■ **TASK TO CARRY OUT**: Write out the material below again, line for line, without any images.

■ **DATA BLOCK**:
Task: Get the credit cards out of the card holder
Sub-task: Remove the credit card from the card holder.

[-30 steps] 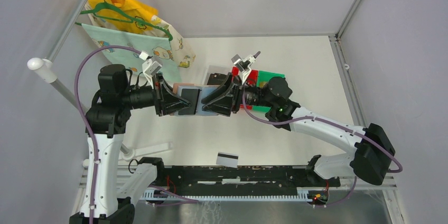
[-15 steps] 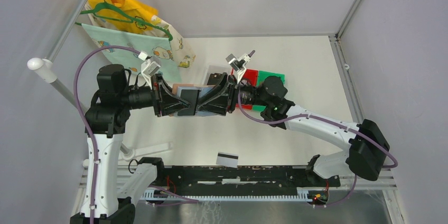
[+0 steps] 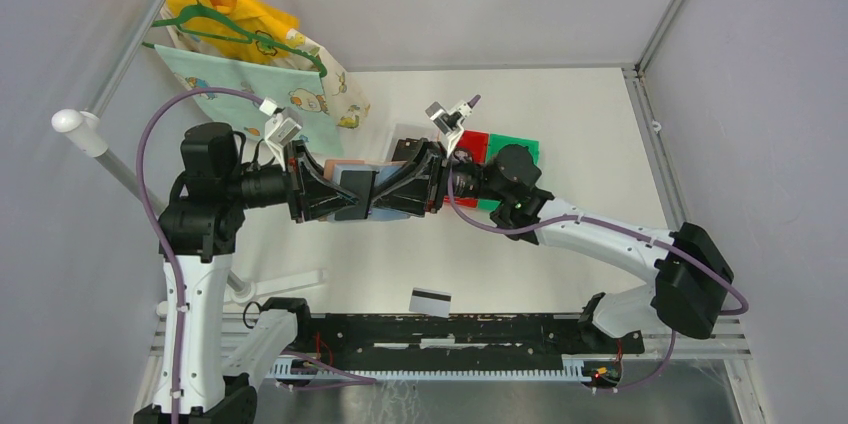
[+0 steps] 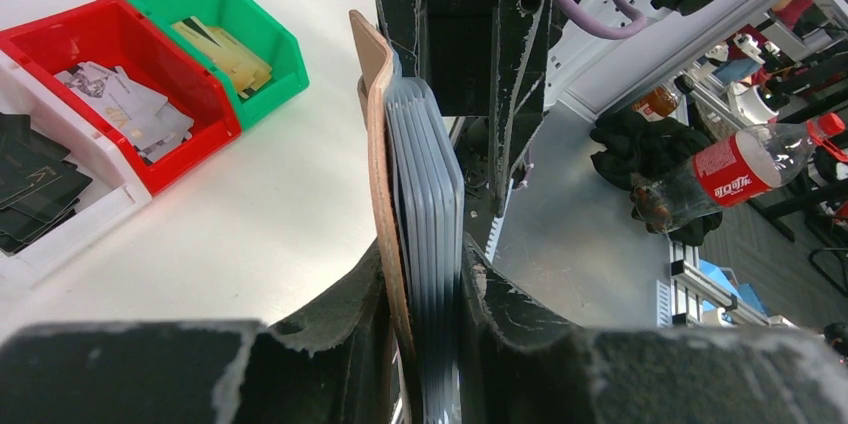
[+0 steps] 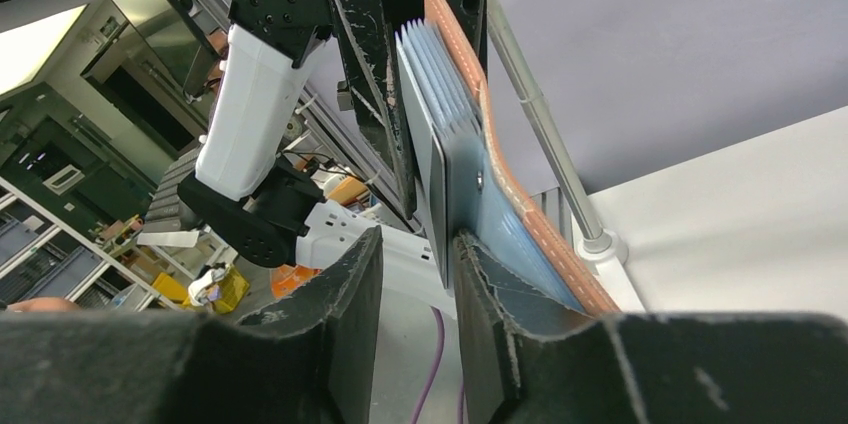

■ **EXERCISE RESULT**:
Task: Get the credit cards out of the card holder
Sub-task: Remove the credit card from the card holder.

[-30 steps] 
[-15 steps] 
[+0 steps] 
[+0 steps] 
[+0 steps] 

This concludes the answer.